DIRECTIONS: Write out the listing below in its entirety, minus the pictures, without changing a word.
*** Opening GIVEN INFORMATION ***
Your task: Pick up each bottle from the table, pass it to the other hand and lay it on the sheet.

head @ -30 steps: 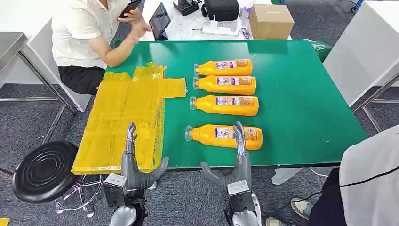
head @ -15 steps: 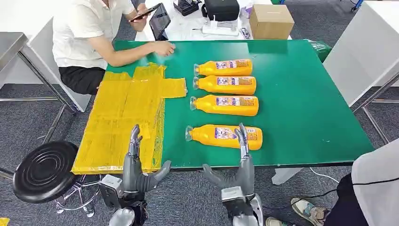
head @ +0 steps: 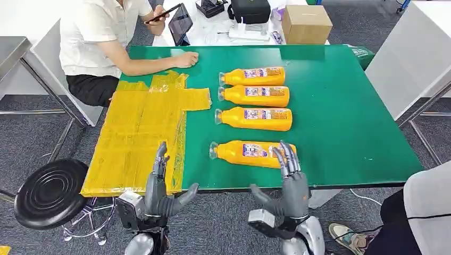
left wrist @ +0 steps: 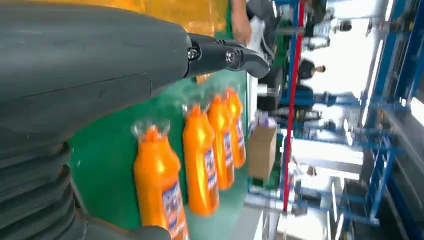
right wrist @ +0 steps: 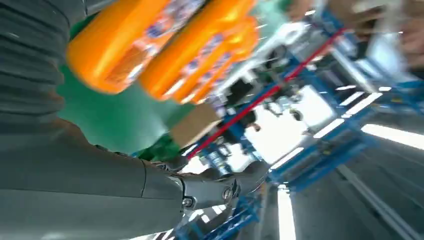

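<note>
Four orange bottles lie on their sides on the green table (head: 345, 106), in a column, caps toward the yellow sheet (head: 138, 138); none rests on the sheet yet. The nearest bottle (head: 250, 153) is set a little apart from the other three (head: 255, 95), which lie close together. The right hand (head: 290, 186) stands at the table's near edge, fingers apart and empty, fingertips reaching the base end of the nearest bottle; contact cannot be confirmed. The left hand (head: 159, 191) is raised before the sheet's near edge, fingers spread, holding nothing.

Risks, as judged: a round bottle lying flat may roll away from the fingers if they close off-centre near its base, possibly toward the table edge; a grasp so far from the middle may let the cap end sag during the hand-over. The sheet looks thin and creased, overhanging the table's edge, so a brushing hand may drag it.

Count: bottles, four; sheet, one; one seated person (head: 101, 37) with a forearm on the table.
</note>
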Robot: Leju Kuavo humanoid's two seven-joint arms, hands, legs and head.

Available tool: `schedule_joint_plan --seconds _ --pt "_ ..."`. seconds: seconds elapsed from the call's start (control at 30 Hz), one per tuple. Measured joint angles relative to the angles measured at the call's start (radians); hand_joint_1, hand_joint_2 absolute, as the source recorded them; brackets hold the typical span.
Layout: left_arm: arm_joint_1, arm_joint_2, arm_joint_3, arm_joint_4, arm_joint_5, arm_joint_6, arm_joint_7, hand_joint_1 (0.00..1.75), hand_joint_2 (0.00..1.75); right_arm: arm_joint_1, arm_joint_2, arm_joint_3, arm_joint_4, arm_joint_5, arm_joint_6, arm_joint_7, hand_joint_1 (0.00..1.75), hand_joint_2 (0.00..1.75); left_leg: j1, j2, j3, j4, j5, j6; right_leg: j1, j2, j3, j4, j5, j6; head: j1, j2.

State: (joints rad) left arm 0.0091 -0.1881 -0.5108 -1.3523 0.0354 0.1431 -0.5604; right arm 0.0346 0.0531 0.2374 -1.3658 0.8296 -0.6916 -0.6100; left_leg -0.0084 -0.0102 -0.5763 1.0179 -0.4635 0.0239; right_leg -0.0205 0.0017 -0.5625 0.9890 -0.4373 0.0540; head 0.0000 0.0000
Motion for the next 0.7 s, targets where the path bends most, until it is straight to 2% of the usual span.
schedule_joint_plan --seconds 0.17,0.33,0.47,0.6,0.7 --pt "-0.013 0.006 -0.021 0.002 0.016 0.003 0.048 0.0 1.75 -0.085 -0.023 -0.057 0.11 0.02 0.0 0.059 0.0 1.75 0.0 0.0 0.0 0.0 0.0 0.0 0.0 0.0 0.0 0.0 0.001 0.002 0.0 0.0" --pt "-0.031 0.009 -0.046 0.016 -0.011 0.072 0.069 0.0 1.75 -0.184 -0.056 -0.056 0.255 0.031 0.034 0.179 0.0 1.75 0.0 0.0 0.0 0.0 0.0 0.0 0.0 0.0 0.0 0.0 0.002 0.002 0.0 0.0" --pt "-0.049 0.009 -0.066 0.027 -0.024 0.089 0.063 0.0 1.75 -0.259 -0.062 -0.049 0.364 -0.006 0.06 0.174 0.0 1.75 0.0 0.0 0.0 0.0 0.001 0.0 0.0 0.0 0.0 0.0 0.002 0.002 0.0 0.0" --pt "-0.055 0.009 -0.069 0.035 -0.026 0.09 0.063 0.0 1.75 -0.289 -0.062 -0.045 0.414 -0.012 0.065 0.17 0.0 1.75 0.0 0.0 -0.001 0.0 0.0 0.0 0.0 0.0 -0.001 0.0 0.001 0.002 0.0 0.0" --pt "-0.067 0.01 -0.079 0.043 -0.024 0.087 0.061 0.0 1.75 -0.315 -0.064 -0.032 0.448 -0.057 0.13 0.148 0.0 1.75 0.0 0.0 -0.001 0.0 0.0 0.0 0.0 0.0 -0.001 0.0 0.002 0.002 0.0 0.0"
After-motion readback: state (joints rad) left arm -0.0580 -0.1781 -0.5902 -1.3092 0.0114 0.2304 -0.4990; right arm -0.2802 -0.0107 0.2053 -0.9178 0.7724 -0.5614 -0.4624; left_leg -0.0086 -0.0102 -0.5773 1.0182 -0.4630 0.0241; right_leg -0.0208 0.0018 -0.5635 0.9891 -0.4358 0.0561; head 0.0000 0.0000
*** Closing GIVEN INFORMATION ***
WRITTEN ANSWER:
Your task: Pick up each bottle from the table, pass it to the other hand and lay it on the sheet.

head @ -30 steps: 
head @ -15 steps: 
head @ +0 steps: 
left wrist @ +0 steps: 
right wrist @ +0 steps: 

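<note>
Four orange bottles lie on their sides on the green table (head: 345, 106), in a column, caps toward the yellow sheet (head: 138, 138); none rests on the sheet yet. The nearest bottle (head: 250, 153) is set a little apart from the other three (head: 255, 95), which lie close together. The right hand (head: 290, 186) stands at the table's near edge, fingers apart and empty, fingertips reaching the base end of the nearest bottle; contact cannot be confirmed. The left hand (head: 159, 191) is raised before the sheet's near edge, fingers spread, holding nothing.

Risks, as judged: a round bottle lying flat may roll away from the fingers if they close off-centre near its base, possibly toward the table edge; a grasp so far from the middle may let the cap end sag during the hand-over. The sheet looks thin and creased, overhanging the table's edge, so a brushing hand may drag it.

Count: bottles, four; sheet, one; one seated person (head: 101, 37) with a forearm on the table.
</note>
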Robot: Leju Kuavo humanoid's two seven-joint arms, hands, legs and head.

Available tool: `schedule_joint_plan --seconds _ --pt "_ ..."`. seconds: seconds elapsed from the call's start (control at 30 Hz), one per tuple. Measured joint angles relative to the angles measured at the call's start (radians); hand_joint_1, hand_joint_2 absolute, as the source recorded them; brackets hold the typical span.
Layout: left_arm: arm_joint_1, arm_joint_2, arm_joint_3, arm_joint_4, arm_joint_5, arm_joint_6, arm_joint_7, hand_joint_1 (0.00..1.75), hand_joint_2 (0.00..1.75); right_arm: arm_joint_1, arm_joint_2, arm_joint_3, arm_joint_4, arm_joint_5, arm_joint_6, arm_joint_7, hand_joint_1 (0.00..1.75), hand_joint_2 (0.00..1.75); left_leg: j1, j2, j3, j4, j5, j6; right_leg: j1, j2, j3, j4, j5, j6; head: j1, j2.

State: (joints rad) left arm 0.0091 -0.1881 -0.5108 -1.3523 0.0354 0.1431 -0.5604; right arm 0.0346 0.0531 0.2374 -1.3658 0.8296 -0.6916 -0.6100; left_leg -0.0084 -0.0102 -0.5763 1.0179 -0.4635 0.0239; right_leg -0.0205 0.0017 -0.5625 0.9890 -0.4373 0.0540; head 0.0000 0.0000
Motion for the next 0.7 s, targets where the path bends most, until it is straight to 2% of the usual span.
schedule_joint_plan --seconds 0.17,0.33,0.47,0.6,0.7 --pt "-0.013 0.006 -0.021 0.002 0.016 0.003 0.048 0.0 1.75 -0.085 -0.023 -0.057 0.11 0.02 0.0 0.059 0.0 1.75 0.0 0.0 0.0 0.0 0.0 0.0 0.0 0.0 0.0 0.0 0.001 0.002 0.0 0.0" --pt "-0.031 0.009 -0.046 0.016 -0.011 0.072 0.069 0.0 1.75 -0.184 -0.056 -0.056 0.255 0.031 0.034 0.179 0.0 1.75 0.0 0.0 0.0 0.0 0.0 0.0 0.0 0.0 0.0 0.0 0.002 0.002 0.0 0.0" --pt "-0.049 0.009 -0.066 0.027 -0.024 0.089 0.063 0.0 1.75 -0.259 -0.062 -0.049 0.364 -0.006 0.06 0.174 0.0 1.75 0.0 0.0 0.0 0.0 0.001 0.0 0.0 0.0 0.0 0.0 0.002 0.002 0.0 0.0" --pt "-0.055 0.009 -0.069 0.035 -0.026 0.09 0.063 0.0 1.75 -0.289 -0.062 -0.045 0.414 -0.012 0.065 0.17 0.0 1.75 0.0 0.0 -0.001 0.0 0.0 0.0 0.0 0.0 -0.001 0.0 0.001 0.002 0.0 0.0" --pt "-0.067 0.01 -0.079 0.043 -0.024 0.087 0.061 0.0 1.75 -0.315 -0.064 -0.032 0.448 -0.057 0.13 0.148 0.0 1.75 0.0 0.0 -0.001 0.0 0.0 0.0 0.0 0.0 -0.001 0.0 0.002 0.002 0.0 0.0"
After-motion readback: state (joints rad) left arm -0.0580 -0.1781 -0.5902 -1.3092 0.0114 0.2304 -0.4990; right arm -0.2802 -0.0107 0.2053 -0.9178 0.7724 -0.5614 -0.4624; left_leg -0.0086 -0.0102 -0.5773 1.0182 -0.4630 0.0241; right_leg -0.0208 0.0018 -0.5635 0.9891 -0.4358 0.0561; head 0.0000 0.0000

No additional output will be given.